Cropping

Millet hangs out for reviving drink

Neil Lyon, December 13, 2018

Deacon Seeds part owner, Karen Schmidt, and general manager, Mark Schmidt, say millet seed is in limited supply.

 

RAIN forecast for Queensland’s Darling Downs on the weekend can’t come quickly enough for millet crops that have been struggling under hot, dry, windy conditions.

Deacon Seeds general manager, Mark Schmidt, said rain was desperately needed to resurrect October-sown millet and provide the opportunity for further plantings over summer.

“We had good rains in October and a fair percentage of the millet crop went in the ground. Unfortunately, it stopped raining after that, so most of the crops have gone through a lot of heat and dry wind and are suffering,” he said.

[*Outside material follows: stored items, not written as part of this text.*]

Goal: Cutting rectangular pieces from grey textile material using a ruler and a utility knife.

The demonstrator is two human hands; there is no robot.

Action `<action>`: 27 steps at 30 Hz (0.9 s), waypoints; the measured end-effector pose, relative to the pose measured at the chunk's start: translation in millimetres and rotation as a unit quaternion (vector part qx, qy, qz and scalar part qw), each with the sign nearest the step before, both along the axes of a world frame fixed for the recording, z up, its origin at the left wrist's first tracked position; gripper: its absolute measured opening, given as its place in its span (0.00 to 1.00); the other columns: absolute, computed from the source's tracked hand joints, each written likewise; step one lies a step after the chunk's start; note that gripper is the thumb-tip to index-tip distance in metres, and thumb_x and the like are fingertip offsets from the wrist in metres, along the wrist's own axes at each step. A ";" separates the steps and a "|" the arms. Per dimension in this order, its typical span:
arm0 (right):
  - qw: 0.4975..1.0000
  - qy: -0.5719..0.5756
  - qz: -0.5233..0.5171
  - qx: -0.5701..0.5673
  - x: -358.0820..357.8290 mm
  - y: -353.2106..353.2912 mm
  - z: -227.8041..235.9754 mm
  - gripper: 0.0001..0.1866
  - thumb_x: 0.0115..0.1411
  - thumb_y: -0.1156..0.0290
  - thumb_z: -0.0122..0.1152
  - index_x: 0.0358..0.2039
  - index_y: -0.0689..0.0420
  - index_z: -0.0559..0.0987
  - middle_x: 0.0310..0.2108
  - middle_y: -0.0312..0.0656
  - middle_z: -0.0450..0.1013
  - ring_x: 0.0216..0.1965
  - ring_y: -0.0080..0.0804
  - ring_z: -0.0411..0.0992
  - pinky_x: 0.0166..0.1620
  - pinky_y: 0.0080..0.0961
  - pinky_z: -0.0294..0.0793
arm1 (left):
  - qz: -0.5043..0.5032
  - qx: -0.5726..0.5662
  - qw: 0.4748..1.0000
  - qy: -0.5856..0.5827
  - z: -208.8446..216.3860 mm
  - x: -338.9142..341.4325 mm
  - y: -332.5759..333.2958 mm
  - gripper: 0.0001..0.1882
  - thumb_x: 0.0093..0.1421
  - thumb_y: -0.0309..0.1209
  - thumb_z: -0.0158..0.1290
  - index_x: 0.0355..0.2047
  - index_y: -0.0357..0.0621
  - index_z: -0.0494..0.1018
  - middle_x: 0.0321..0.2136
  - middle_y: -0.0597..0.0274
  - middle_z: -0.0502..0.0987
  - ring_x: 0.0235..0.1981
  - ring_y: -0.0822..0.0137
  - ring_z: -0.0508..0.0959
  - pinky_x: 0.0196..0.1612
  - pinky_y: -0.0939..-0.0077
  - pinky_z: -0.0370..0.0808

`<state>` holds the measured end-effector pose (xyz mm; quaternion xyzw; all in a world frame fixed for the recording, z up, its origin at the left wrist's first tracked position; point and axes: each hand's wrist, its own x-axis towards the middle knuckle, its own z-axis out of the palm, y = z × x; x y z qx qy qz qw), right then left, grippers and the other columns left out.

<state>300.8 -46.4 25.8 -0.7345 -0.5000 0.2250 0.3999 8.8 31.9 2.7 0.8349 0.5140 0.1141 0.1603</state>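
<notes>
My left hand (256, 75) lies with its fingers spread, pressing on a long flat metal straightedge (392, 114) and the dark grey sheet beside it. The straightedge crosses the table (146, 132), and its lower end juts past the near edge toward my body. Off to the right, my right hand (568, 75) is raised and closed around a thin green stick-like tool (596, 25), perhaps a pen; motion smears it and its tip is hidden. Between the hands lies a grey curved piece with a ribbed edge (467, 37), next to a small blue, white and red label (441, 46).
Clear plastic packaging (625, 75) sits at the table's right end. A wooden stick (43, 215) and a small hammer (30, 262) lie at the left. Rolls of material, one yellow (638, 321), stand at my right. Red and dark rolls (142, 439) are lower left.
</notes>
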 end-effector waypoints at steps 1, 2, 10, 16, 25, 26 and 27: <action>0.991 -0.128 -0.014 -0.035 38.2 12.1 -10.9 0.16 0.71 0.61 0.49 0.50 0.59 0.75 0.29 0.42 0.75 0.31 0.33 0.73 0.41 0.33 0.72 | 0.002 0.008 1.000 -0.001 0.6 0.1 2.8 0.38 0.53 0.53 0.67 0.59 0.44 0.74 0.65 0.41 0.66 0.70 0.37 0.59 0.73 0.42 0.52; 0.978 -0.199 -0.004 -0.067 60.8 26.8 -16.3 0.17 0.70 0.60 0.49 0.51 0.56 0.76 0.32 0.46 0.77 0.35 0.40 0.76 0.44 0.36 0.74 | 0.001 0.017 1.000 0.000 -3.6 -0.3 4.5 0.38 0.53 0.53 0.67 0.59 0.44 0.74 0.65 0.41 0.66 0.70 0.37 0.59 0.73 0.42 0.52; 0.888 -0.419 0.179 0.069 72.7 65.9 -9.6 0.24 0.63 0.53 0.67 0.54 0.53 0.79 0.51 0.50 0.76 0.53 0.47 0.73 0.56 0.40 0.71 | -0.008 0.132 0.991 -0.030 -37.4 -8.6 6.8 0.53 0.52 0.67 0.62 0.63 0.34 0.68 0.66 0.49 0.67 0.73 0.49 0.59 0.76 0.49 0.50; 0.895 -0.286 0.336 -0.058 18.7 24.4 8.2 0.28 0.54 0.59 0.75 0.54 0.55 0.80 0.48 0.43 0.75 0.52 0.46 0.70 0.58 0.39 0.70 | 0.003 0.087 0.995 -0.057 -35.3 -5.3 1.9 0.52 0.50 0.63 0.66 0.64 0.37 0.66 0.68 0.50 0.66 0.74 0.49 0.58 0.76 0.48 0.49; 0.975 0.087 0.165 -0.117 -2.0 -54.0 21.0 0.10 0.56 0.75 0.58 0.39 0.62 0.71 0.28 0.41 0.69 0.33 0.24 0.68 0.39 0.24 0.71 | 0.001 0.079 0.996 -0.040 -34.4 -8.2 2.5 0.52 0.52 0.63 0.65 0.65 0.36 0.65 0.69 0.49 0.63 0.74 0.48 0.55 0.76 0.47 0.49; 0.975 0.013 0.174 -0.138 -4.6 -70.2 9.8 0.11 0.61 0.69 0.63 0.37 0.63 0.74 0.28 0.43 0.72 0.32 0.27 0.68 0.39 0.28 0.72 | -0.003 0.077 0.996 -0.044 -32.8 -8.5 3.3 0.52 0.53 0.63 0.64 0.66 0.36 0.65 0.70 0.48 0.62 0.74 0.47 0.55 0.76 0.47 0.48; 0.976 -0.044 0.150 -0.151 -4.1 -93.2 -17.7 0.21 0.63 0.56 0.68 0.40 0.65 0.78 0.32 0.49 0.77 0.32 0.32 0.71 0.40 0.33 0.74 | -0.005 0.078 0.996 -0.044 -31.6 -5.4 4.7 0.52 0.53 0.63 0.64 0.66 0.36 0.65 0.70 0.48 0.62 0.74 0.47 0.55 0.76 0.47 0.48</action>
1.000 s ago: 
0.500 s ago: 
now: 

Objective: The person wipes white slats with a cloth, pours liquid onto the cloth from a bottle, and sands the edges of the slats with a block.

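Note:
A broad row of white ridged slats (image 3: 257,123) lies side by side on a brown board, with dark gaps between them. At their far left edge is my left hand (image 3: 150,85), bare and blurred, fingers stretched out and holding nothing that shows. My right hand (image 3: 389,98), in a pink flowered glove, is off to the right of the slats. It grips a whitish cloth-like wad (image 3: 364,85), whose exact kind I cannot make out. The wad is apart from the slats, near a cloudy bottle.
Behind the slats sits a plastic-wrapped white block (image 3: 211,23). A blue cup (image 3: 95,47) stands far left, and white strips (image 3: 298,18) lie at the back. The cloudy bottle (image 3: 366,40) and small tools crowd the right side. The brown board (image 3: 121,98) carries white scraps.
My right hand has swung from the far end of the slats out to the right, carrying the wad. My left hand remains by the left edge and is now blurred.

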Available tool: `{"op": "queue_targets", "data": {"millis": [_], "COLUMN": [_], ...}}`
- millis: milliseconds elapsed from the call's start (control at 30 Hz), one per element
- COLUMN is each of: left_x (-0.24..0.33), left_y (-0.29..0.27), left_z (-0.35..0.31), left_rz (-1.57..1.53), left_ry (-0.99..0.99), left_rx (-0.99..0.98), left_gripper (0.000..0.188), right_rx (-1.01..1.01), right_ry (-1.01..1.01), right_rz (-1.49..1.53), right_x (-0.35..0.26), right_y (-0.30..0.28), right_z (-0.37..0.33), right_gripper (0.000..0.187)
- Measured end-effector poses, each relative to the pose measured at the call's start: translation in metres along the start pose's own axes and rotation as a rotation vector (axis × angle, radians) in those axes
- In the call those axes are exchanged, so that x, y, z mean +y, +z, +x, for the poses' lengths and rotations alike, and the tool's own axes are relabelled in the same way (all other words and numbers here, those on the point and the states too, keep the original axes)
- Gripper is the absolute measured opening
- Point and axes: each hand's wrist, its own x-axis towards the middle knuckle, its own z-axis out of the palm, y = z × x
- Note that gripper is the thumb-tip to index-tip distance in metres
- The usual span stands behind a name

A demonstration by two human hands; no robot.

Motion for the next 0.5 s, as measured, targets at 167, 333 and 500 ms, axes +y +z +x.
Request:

Mr Schmidt said millet stocks were in short supply and current prices were very attractive.

“The crop that is out there will still be worth a fair amount of money because millets are always a supply and demand scenario, and there is basically no millet left at the present time,” he said.

“Most of the millets are now sold and we are waiting for the crop to come off in January/February.

“If we get further rain we will see more crop planted in January, February and into early March.”

Mr Schmidt said millet seed supplies were very limited, particularly for Japanese and Shirohie millet and, to a lesser extent, Panorama millet and Red Panicum.

More than 80 per cent of the Queensland millet crop is grown on the Darling Downs where average yields across regions range from 0.7 to 1.7 t/ha, depending on variety and season.

It is an easy, quick-growing, 100-day crop that requires only low nutritional inputs. It can be grown for grain, ground cover, hay.